Berikut adalah 14 zona merah yang terdefinisi: (1) Megathrust Aceh-Andaman, (2) Megathrust Nias-Simeulue, (3) Megathrust Mentawai-Siberut, (4) Megathrust Enggano, (5) Megathrust Selat Sunda, (6) Megathrust Jawa Barat, (7) Megathrust Jawa Tengah, (8) Megathrust Jawa Timur, (9) Megathrust Bali, (10) Megathrust Sumba, (11) Megathrust Timor, (12) Megathrust Banda, (13) Megathrust Sulawesi Utara, dan (14) Megathrust Mamberamo. Setiap segmen memiliki karakteristik slip-rate (laju geser) dan interval gempa besar yang berbeda-beda, sehingga strategi mitigasinya pun harus disesuaikan.
Potensi Magnitudo dan Tsunami yang Mengancam
Para peneliti memperingatkan bahwa beberapa zona memiliki potensi magnitudo yang sangat destruktif. Megathrust Mentawai-Siberut, misalnya, diyakini mampu menghasilkan gempa berkekuatan M 8,9 karena energi yang terakumulasi sejak peristiwa gempa besar terakhir pada tahun 1797 dan 1833. Sementara itu, Megathrust Jawa Timur yang baru disegmentasi diperkirakan bisa mencapai M 8,7. Ancaman paling besar bukan hanya guncangan tanah, melainkan tsunami yang dapat mencapai tinggi lebih dari 10 meter di pesisir selatan Jawa dan Sumatera, seperti yang terjadi di Aceh (2004) dan Palu (2018). Pemutakhiran peta bahaya ini juga mencakup skenario run-up tsunami berbasis pada model numerik beresolusi tinggi, yang memperlihatkan bahwa beberapa wilayah padat penduduk seperti Pacitan, Cilacap, dan Padang masih sangat rentan.
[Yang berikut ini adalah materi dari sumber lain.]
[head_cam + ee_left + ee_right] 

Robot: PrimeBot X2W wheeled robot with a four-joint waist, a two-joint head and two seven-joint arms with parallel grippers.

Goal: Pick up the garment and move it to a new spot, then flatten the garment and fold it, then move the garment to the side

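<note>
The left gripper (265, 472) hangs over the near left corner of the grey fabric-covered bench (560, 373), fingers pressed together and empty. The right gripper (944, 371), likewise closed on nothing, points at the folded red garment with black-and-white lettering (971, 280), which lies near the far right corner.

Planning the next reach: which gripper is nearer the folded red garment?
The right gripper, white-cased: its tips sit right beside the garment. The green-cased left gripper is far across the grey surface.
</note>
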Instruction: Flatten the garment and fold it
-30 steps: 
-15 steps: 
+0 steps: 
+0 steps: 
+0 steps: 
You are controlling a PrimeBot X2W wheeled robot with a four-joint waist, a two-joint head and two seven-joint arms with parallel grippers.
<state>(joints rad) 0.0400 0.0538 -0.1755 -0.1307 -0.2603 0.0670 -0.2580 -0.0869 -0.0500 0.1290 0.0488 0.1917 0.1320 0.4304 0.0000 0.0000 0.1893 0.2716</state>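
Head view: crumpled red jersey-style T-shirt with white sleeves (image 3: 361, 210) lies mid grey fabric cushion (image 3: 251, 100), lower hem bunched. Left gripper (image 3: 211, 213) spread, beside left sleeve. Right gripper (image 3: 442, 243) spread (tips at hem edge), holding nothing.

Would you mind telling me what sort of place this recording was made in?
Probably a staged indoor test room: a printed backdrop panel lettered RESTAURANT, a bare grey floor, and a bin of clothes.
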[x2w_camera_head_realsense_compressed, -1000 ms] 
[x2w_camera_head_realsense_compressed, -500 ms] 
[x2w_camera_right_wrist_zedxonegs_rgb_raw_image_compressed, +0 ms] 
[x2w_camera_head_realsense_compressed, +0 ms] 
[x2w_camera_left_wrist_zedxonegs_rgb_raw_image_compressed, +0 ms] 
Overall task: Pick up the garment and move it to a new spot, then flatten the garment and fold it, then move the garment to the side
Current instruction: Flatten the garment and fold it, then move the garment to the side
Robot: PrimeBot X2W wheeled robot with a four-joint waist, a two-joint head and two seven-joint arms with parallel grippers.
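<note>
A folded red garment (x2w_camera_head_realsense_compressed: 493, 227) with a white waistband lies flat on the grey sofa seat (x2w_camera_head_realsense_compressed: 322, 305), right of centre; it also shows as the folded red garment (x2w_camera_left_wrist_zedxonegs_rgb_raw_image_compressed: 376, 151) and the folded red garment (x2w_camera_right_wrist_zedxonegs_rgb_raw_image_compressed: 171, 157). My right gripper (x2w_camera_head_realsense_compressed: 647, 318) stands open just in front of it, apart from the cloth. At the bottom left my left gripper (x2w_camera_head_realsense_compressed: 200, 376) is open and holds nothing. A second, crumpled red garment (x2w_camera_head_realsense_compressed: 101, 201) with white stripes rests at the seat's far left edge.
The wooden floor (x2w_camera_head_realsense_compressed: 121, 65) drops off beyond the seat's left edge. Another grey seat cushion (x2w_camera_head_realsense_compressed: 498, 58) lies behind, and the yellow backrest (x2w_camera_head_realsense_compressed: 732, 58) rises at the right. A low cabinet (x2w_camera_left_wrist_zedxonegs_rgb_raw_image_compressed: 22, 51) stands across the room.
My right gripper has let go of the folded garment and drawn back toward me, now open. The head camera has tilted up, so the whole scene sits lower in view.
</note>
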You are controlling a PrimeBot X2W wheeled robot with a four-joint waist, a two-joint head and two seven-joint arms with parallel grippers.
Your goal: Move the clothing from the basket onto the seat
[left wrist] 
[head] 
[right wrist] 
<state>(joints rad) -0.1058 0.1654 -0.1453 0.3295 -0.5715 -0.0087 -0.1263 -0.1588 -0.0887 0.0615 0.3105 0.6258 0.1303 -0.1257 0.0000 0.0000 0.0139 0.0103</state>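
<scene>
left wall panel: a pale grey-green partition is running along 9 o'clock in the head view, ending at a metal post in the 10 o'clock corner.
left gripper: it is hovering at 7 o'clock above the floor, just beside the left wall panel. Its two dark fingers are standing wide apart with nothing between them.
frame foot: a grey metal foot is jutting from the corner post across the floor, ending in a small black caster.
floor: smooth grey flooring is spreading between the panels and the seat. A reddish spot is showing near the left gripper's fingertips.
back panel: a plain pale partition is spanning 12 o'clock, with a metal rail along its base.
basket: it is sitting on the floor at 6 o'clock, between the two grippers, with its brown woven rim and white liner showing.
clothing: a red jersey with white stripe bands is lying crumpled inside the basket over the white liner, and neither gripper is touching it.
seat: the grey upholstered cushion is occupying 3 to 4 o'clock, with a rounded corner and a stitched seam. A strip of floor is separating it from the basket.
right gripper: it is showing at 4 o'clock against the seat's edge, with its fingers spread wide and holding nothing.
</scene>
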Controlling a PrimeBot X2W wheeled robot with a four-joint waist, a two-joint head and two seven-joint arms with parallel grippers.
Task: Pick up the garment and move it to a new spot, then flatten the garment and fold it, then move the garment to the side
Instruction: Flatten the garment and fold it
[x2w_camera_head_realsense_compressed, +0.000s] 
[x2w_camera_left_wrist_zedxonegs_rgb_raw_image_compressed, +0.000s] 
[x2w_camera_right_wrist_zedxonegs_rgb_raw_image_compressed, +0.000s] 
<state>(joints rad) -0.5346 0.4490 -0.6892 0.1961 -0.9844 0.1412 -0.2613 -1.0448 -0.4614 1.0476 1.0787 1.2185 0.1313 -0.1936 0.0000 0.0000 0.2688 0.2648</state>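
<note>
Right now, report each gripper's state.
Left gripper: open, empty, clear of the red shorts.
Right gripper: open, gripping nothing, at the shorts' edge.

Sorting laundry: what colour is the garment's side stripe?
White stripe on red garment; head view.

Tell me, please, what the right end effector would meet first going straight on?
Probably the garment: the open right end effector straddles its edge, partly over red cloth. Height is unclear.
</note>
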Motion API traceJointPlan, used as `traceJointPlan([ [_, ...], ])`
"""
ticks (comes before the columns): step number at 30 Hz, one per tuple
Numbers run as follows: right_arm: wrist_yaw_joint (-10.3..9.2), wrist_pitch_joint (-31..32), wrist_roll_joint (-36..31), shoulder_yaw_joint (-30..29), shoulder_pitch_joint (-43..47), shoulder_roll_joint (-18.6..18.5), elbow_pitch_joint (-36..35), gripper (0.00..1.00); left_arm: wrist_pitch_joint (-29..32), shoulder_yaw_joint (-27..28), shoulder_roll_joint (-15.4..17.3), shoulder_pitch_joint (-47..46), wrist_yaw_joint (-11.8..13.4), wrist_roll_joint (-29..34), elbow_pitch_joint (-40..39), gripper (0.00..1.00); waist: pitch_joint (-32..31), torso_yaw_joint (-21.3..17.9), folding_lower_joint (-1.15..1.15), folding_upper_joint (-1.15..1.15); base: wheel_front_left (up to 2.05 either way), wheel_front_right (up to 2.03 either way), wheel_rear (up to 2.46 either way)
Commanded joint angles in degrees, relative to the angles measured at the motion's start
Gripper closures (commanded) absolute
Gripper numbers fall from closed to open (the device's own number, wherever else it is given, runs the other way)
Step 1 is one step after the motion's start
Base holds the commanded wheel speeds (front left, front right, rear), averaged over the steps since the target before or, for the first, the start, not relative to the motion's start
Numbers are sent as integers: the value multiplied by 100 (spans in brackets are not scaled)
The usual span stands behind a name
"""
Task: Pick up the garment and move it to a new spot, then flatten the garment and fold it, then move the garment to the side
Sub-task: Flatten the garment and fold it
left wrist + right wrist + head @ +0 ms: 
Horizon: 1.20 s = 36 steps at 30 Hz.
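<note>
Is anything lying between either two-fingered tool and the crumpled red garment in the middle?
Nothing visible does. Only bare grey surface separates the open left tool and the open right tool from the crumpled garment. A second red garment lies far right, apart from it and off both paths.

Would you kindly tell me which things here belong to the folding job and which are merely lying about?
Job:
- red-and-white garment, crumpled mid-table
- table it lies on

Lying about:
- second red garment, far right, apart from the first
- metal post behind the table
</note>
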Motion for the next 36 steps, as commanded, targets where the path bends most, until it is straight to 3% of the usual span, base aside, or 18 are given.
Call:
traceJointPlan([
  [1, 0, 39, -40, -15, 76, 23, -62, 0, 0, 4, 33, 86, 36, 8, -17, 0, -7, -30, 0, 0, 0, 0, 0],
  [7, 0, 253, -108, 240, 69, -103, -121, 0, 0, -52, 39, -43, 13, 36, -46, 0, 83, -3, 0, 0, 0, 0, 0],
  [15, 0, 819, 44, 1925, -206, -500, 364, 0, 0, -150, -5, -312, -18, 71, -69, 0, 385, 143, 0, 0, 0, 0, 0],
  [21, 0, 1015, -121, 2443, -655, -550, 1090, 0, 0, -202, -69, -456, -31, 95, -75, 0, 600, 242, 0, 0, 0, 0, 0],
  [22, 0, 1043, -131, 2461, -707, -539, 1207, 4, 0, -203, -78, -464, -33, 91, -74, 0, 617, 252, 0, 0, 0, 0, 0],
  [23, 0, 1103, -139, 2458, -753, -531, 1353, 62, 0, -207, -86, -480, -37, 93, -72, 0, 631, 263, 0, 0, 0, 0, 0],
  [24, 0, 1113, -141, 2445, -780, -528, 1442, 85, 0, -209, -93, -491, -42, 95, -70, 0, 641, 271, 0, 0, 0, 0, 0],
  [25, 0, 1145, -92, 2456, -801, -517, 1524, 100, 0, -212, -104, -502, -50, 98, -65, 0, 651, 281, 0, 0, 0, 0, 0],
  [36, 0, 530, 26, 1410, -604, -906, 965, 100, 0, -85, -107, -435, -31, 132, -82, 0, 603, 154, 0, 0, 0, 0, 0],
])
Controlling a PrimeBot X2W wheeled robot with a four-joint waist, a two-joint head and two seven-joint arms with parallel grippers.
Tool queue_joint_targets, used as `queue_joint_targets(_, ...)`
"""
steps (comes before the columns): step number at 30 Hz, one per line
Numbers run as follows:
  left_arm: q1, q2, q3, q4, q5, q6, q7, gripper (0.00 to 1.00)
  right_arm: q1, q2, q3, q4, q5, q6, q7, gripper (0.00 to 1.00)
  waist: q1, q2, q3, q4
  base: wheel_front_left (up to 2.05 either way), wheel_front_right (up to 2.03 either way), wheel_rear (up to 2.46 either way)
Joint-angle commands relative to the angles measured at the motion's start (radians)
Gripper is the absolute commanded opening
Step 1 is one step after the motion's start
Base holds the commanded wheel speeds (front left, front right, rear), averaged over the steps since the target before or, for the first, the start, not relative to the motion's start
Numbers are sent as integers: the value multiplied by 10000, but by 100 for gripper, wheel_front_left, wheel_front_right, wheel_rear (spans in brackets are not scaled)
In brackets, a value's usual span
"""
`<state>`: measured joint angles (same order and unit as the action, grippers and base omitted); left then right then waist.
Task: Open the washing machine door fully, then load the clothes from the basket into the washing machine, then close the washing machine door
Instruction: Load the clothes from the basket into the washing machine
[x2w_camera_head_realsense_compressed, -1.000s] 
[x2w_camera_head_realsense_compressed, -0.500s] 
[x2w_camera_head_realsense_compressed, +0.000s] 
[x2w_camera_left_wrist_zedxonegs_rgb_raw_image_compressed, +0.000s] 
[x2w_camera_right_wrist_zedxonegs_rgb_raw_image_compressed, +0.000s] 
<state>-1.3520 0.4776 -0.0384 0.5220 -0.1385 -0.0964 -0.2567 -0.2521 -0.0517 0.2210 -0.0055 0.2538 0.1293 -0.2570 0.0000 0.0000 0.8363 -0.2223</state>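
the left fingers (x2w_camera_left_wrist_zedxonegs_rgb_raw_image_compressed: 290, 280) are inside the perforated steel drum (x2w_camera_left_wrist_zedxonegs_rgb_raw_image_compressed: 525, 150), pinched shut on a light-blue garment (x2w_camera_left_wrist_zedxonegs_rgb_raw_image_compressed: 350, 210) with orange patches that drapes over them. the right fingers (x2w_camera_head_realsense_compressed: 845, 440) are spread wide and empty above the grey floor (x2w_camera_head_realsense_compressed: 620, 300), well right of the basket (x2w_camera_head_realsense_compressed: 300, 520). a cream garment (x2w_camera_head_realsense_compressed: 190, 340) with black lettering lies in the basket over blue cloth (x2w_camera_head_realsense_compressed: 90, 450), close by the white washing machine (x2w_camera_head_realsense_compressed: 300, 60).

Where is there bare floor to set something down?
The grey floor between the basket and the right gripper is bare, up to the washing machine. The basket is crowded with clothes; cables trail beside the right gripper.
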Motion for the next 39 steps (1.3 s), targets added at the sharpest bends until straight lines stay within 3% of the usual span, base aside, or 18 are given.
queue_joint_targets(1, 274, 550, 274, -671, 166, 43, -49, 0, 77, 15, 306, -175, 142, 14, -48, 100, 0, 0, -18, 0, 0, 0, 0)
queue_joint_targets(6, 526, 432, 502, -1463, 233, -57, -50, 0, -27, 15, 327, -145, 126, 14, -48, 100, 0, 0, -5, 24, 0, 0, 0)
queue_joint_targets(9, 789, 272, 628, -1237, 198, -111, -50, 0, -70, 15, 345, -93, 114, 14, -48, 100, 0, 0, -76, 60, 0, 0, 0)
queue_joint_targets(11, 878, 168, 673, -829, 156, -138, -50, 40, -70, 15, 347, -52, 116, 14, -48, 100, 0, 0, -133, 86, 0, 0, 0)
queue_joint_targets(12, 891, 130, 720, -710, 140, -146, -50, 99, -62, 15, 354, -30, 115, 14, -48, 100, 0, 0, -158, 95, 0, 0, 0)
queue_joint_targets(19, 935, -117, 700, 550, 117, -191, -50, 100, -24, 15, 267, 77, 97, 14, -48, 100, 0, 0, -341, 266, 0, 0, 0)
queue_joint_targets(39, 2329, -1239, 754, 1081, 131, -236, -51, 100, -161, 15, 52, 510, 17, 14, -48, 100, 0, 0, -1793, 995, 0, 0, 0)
Langkah Kesiapsiagaan dan Implikasi Kebijakan
Kepala BMKG menegaskan bahwa hasil ini harus segera diadopsi dalam revisi Standar Nasional Indonesia (SNI) untuk bangunan tahan gempa. Struktur vital seperti jembatan, bendungan, dan rumah sakit harus didesain ulang berdasarkan peta mikrozonasi terbaru. Selain itu, sistem peringatan dini tsunami Indonesia (InaTEWS) sedang diperkuat dengan penambahan sensor seismik dan buoy di lokasi strategis, terutama di selatan Jawa yang sebelumnya minim peralatan. Pelatihan evakuasi dan pembangunan shelter vertikal di daerah rawan menjadi prioritas, karena waktu tempuh tsunami di selatan Jawa bisa kurang dari 30 menit setelah gempa.
Peta 2024 ini bukan untuk menimbulkan ketakutan, melainkan untuk meningkatkan kesadaran dan kesiapan. Dengan memahami lokasi dan potensi setiap zona, pemerintah dan masyarakat dapat bergerak dari 'respon' menjadi 'antisipasi'. Investasi dalam riset kebencanaan, edukasi publik, dan infrastruktur mitigatif adalah satu-satunya jalan untuk mengurangi risiko dari 14 zona merah yang menjadi bagian tak terpisahkan dari geografi Indonesia.